Oldest daughter, exasperated, from backseat, to me: “Mom? MUST you narrate EVERYTHING you see? As if it’s your business in the first place?”
Me, non-plussed by this surly teenaged dismissal: “Why, yes. Yes, I do.”
Oldest: “You’re the only one who can even SEE them.”
Youngest, cheerfully, having had the foresight to pipe up earlier: “I call shotgun,” and therefore sitting in the catbird seat, immediately to my right, now pipes up: “I can see FINE.”
No words are necessary. The heat alone from the backseat is enough.
Words come, anyway.
Oldest: “Why do you even CARE about them, anyway?”
Me: “Because it SUCKS to be the girl on the left.”
Youngest: “I don’t know what you’re talking about at all.”
Oldest (still furious, about my car-to-car meddling, and the whole shotgun thing in general, since she knows quite well she’d completely understand what I was talking about if SHE COULD JUST SEE FOR HER OWN DAMN SELF): “ohKAY, why does it suck to be the girl on the left?
I grin, happy at last: my chance to give a short lecture on the nature of awkward situations. (It has to be short, the girls know, because we are headed for the bank, which is coming up just a few turns away.)
The car in front of me has three people in the back seat: on the left, there is one brunette ponytail. In the middle, there is a blonde ponytail, who is being bear-hugged, and generally molested by, a burly boy – probably a footballer – on the far right.
This jock is so into his blonde ponytail that he keeps nuzzling his squeeze – and is ending up squeezing the girl on the left ever-over, ever-closer to the left-side passenger door. She doesn’t turn her head, not once, not ever. She is graciously bearing this indignity; why, I do not know.
I myself would have given them a good shove back, and suggested they find a room or something. Well, maybe not “find a room,” since that’s pretty cliché.
Perhaps instead I would “accidentally” drop my purse, lunging forward towards that endlessly annoying hump in the middle, knocking them BOTH toward the RIGHT side passenger door. When they both responded: “HEY!” – as if “how dare you interrupt our foreplay?” I’d smile apologetically, while at the same time planting my ass just a little further to the right, with my big fat backpack/purse/knapsack, or what have you tucked to my left, in between the passenger’s side door and myself.

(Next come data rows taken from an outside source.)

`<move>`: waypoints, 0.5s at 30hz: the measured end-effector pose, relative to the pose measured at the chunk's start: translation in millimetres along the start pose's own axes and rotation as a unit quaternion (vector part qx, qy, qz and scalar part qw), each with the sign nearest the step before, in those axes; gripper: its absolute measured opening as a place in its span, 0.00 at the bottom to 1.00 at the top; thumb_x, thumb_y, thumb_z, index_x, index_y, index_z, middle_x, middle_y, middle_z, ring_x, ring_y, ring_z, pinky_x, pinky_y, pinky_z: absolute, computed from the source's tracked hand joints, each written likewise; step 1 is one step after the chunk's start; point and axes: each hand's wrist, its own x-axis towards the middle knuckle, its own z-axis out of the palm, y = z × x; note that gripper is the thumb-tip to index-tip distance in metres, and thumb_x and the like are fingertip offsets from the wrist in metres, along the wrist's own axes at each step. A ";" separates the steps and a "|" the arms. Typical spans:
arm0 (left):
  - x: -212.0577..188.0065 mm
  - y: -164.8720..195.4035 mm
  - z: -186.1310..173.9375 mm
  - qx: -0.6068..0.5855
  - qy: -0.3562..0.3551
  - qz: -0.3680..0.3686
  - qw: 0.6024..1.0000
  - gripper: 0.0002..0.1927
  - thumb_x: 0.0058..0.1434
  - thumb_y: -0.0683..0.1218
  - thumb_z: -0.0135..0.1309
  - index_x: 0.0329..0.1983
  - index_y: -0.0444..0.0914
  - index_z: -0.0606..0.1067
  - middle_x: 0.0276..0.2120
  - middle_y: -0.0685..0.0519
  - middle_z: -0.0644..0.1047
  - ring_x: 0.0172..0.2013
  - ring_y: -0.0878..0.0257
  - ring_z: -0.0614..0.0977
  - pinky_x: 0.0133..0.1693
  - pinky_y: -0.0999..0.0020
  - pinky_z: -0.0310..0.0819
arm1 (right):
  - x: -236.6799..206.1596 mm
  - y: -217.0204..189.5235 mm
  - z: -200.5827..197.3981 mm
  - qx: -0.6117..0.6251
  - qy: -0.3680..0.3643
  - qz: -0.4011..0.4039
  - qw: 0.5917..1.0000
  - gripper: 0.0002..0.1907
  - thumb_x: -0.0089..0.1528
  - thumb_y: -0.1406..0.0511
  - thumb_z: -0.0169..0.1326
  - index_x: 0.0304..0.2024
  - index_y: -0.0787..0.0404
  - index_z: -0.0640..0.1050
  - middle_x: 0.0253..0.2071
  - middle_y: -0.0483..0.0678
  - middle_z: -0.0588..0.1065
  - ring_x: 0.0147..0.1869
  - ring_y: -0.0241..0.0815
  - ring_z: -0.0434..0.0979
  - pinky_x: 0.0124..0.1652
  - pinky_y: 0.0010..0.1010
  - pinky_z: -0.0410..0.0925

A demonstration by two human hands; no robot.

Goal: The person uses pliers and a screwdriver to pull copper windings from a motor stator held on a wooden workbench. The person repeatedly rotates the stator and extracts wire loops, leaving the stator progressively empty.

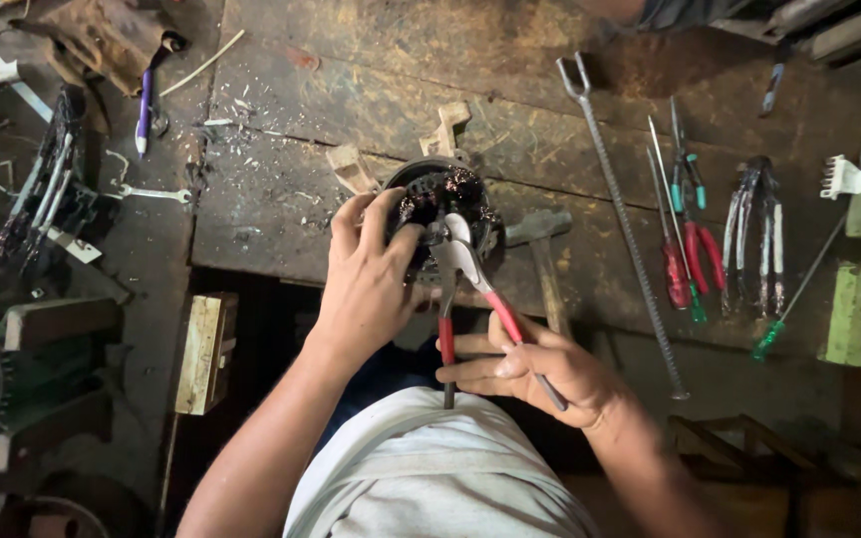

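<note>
Two hands are on the work, correct?

Correct. The left hand [366,274] is clenched over the near-left rim of the round black motor stator with dark copper windings [440,204], which stands at the near edge of the worn wooden workbench [281,70]. The right hand [530,369] is closed around the red-sleeved handles of the steel pliers [465,264].

Where do the pliers' jaws stand?

They rest at the near side of the stator, against the windings. Whether they are biting wire or only touching it cannot be told.

How far along is the work?

Judging from the frame, it is mid-course. Windings fill the ring on its far and right sides, so most of the coil appears to remain in place. Pale shavings [241,120] lie on the bench to the left. No removed coil is visible.

Any containers?

None that holds anything. The stator ring itself acts as the only holder: it carries the windings in its bore. Loose tools lie directly on the bench: a hammer with a wooden handle [545,269] just right of the stator, a long threaded steel rod with a forked end [625,224], red-handled and green-handled screwdrivers [685,239] far right. A small steel open-ended spanner [151,192] lies to the left, off the bench.
</note>
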 end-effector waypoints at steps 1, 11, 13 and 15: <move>1.3 -0.6 -1.3 -0.005 -0.004 -0.002 1.000 0.35 0.40 0.48 0.71 0.54 0.35 0.75 0.66 0.39 0.62 0.65 0.34 0.60 0.62 0.43 0.59 | 0.8 -0.2 -5.0 0.007 -0.026 0.002 1.000 0.24 0.59 0.71 0.50 0.58 0.52 0.70 0.66 0.68 0.68 0.68 0.68 0.72 0.66 0.54 0.63; 5.0 5.3 -4.1 -0.005 -0.010 0.000 1.000 0.34 0.42 0.51 0.74 0.51 0.35 0.75 0.65 0.40 0.63 0.64 0.34 0.60 0.63 0.41 0.57 | 10.4 -16.3 -25.9 -0.076 -0.124 -0.022 0.989 0.39 0.57 0.65 0.51 0.71 0.65 0.59 0.63 0.67 0.72 0.66 0.54 0.75 0.64 0.42 0.64; 5.2 5.8 -3.9 0.001 -0.016 -0.008 1.000 0.35 0.40 0.50 0.73 0.51 0.35 0.75 0.65 0.39 0.63 0.64 0.34 0.59 0.63 0.42 0.56 | 10.8 -15.6 -15.1 -0.141 -0.081 0.006 0.987 0.45 0.54 0.66 0.50 0.75 0.62 0.54 0.62 0.62 0.74 0.66 0.49 0.75 0.63 0.39 0.66; 4.2 6.2 -3.5 0.007 -0.019 -0.012 1.000 0.35 0.40 0.49 0.73 0.52 0.35 0.74 0.66 0.38 0.62 0.65 0.34 0.59 0.64 0.43 0.56 | 11.6 -12.4 -1.7 -0.262 -0.011 0.032 0.964 0.48 0.54 0.69 0.50 0.76 0.59 0.49 0.61 0.57 0.75 0.65 0.44 0.76 0.61 0.37 0.67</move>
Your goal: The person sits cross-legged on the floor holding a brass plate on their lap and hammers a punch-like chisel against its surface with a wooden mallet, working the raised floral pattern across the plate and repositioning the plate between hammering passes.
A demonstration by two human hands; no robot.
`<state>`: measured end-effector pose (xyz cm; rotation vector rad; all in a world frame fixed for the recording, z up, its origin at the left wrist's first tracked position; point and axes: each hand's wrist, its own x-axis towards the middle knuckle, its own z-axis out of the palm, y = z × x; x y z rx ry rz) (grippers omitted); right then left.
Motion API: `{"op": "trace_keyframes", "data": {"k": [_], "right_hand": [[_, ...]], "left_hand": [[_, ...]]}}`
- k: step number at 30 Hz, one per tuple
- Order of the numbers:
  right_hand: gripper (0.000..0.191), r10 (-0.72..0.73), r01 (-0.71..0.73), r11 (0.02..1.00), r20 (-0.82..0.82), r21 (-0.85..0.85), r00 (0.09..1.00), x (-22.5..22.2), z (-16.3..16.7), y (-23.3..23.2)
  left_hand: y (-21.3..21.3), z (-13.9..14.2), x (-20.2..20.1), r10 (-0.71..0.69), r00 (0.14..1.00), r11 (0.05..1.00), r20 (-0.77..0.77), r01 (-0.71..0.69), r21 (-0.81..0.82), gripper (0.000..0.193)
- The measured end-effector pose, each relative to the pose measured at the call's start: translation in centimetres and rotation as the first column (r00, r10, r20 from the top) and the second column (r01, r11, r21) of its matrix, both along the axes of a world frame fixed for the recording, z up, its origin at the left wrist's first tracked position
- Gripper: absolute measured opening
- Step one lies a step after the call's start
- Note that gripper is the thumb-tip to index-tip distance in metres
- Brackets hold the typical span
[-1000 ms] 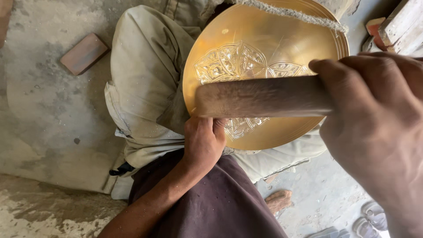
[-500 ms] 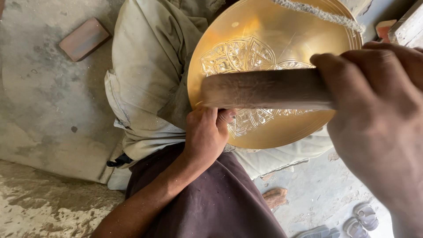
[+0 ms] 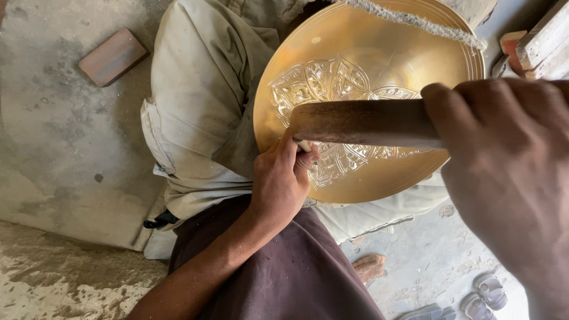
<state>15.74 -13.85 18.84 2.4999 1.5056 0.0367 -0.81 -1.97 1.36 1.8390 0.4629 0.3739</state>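
A round brass plate (image 3: 367, 47) with an engraved floral centre rests tilted on my lap, against my pale trouser leg (image 3: 198, 101). My left hand (image 3: 281, 178) pinches a small chisel (image 3: 304, 146) against the plate's engraved area. My right hand (image 3: 510, 172), close to the camera, grips a thick wooden mallet handle (image 3: 361, 121) that crosses in front of the plate. A rough cord (image 3: 415, 21) lies across the plate's top rim.
A reddish brick (image 3: 112, 56) lies on the concrete floor at upper left. Wooden pieces (image 3: 542, 44) sit at upper right. Sandals (image 3: 483, 293) and a bare foot (image 3: 368, 266) show on the ground at lower right. Sandy ground (image 3: 53, 284) is at lower left.
The view has drifted slightly, so the plate and brick sit a little further right and up. My left hand stays on the chisel; the mallet handle remains over the plate.
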Motion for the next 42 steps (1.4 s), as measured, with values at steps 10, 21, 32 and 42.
{"op": "trace_keyframes", "data": {"k": [10, 21, 32, 42], "right_hand": [[0.021, 0.025, -0.026, 0.999, 0.042, 0.027, 0.999, -0.3, 0.3, 1.5], [0.032, -0.224, 0.222, 0.975, -0.128, -0.033, 0.966, 0.3, -0.6, -0.8], [0.018, -0.055, 0.051, 0.997, -0.057, -0.065, 0.997, 0.2, 0.1, 1.2], [0.004, 0.086, -0.082, 0.995, 0.070, -0.058, 0.994, 0.2, 0.1, -0.7]], "left_hand": [[0.0, -0.3, -0.1, -0.002, 0.999, 0.996, 0.034, -0.001, 0.093, 0.022], [-0.3, 0.0, 0.0, 0.004, 1.000, 0.998, -0.028, -0.006, -0.059, 0.020], [0.1, 0.3, 0.1, -0.025, 0.999, 0.998, -0.047, 0.023, -0.054, 0.021], [0.4, 0.4, -0.4, -0.038, 0.999, 0.998, -0.022, 0.039, 0.059, 0.019]]}}
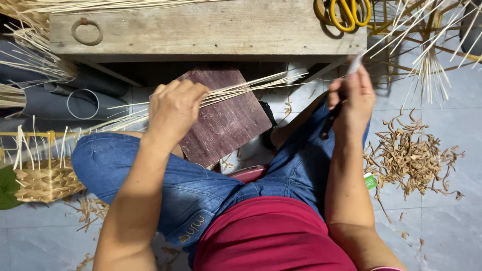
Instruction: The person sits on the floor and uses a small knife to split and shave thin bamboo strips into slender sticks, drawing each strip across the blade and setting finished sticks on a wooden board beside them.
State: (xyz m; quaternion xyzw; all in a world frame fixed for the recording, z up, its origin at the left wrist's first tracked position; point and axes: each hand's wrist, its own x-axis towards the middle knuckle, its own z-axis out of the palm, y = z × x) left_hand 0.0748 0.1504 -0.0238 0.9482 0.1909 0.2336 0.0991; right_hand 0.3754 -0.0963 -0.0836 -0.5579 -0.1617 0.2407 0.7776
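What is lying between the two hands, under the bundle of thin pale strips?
In the head view, a dark reddish-brown board lies between the left hand and the right hand. The bundle of strips crosses above it; one bent knee in jeans is beside it.

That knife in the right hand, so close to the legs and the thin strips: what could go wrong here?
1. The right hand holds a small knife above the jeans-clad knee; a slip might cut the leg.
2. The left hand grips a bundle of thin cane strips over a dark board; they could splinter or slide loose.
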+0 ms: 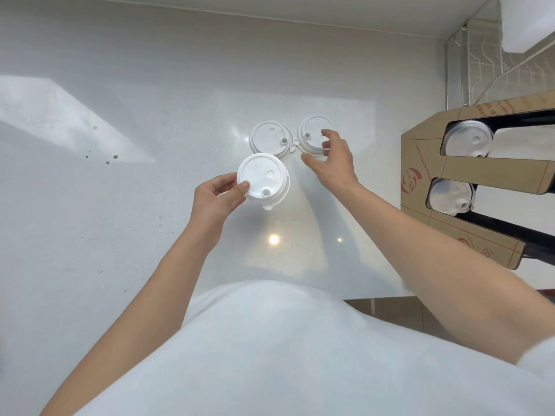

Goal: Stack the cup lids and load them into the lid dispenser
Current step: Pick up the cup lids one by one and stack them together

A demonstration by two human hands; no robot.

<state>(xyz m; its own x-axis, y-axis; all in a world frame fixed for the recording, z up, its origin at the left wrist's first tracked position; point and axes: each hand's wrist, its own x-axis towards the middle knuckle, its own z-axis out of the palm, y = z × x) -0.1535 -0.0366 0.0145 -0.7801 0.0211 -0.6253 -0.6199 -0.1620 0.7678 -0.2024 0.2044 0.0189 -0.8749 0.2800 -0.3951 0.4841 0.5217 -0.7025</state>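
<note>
Left hand (214,199): pinching the held lid (262,178) by its near-left rim, thumb on top, fingers curled under, lid lifted clear of the counter (120,205)
Right hand (332,159): fingers spread and open, hovering over the right lid (312,133); I cannot tell whether the tips are touching it
Middle lid (270,139): flat on the counter, just beside the right lid, its near edge tucked under the held one from this angle
Dispenser (468,181): well off to the right, two slots in a brown wrapped face, a lid showing in each
Risk one: the left grip is a rim pinch on one side only, so the lid could tilt or slip if the hand swings fast
Risk two: the two counter lids sit rim to rim, so a clumsy grab at the right one could nudge the middle one away
Risk three: these lids nest one way; if the sip plugs and tabs don't line up, the stack could sit crooked and jam at the slot
Lid look: thin white plastic, round, raised rim, small round vent, a sip plug near the edge and a little pull tab poking out
Handling call: light and a bit flexy, I'd say, so a hard squeeze would likely bend it
</note>
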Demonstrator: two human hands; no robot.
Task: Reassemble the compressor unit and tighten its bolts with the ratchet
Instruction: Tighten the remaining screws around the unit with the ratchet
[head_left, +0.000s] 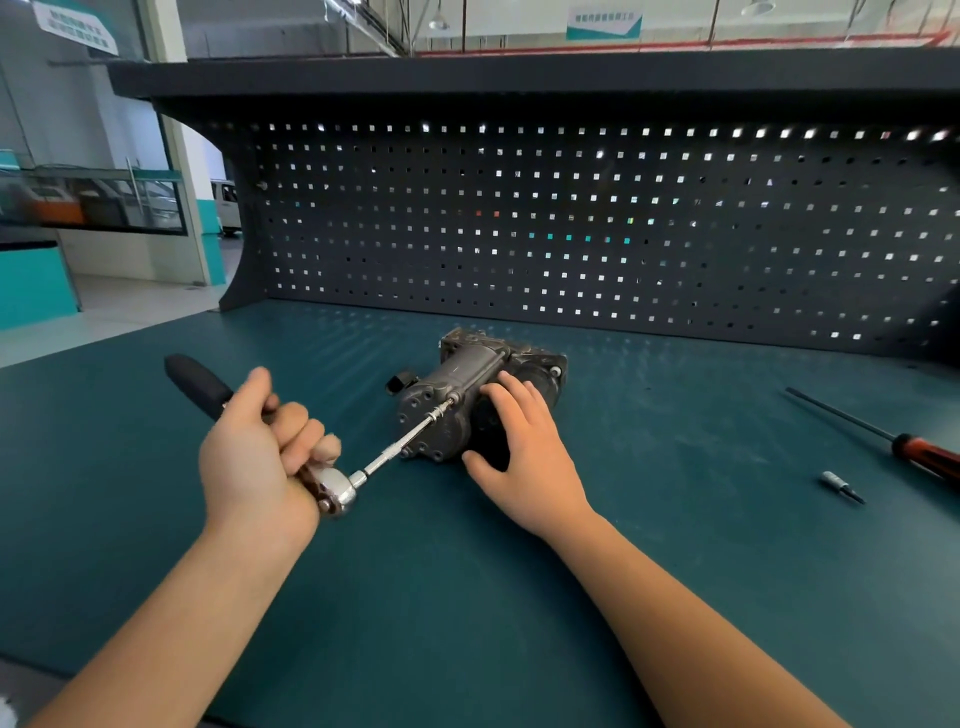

Cozy but effective strategy for flipping the awkwardness back over onto THEM. My, aren’t we ALL awfully close now? Still want to kiss her, quarterback, now that I’m practically on her lap?
If THAT didn’t send the intended message across, I’d wait till the next big smooch, break out my math homework, and tap the blonde ponytail on the shoulder right in the middle of tonguing it.
“Hey, Brittany, did you understand what Mrs. Meyer was talking about when she ran through that binomial theorem today, because I’m TOTALLY lost? Mind taking a look at my notes for a sec, and seeing if they make ANY sense to you, because I’m about to have an EPIC FAIL here.”
Then hold aforementioned binder right up to yon spit-covered face, with innocent smile.
Basically, you get the strategy: incredibly annoying politeness until the people you’re being annoyingly polite to either catch on that they’re being ludicrously rude, and stop, or just stop out of sheer annoyance. Either way, what can they say to you? You’re being incredibly polite.
The beauty of politeness. Don’t let anyone tell you that politeness, etiquette, good manners, is to make other people feel BETTER. That’s just a side benefit.
Etiquette is for one main thing only: So you ALWAYS know what to do in any given situation, without being embarrassed. That’s it. It’s almost as practical as money. Which is why most people who’ve had money for a long time have good manners.
It’s not really snobbery. It’s sensible.
Best of all? YOU can do it, too. Just keep reading this blog, and I’ll learn ya.
My daughter, of course, at 13, could not rest at letting me be right.
“What if she didn’t mind?”
Me: “You think the girl on the left ENJOYED being squeezed over while the two of them sucked face?”
Oldest, grasping for straws: “Maybe she’s a lesbian.”
Me: “In that case, she’d have to be a pretty CHARITABLE lesbian; don’t you think otherwise she’d be jealous?”
Oldest: “Maybe she IS a charitable lesbian.”
It DOES take all kinds to make a world. My oldest COULD be right. The one thing I DO know? At 13, the one thing Mom isn’t, is right. About anything.
For everyone else? Take my word for it. If you ever find yourself The Girl on the Left? Try etiquette.
Ah, etiquette: the most effective way to be obnoxious and get away with it.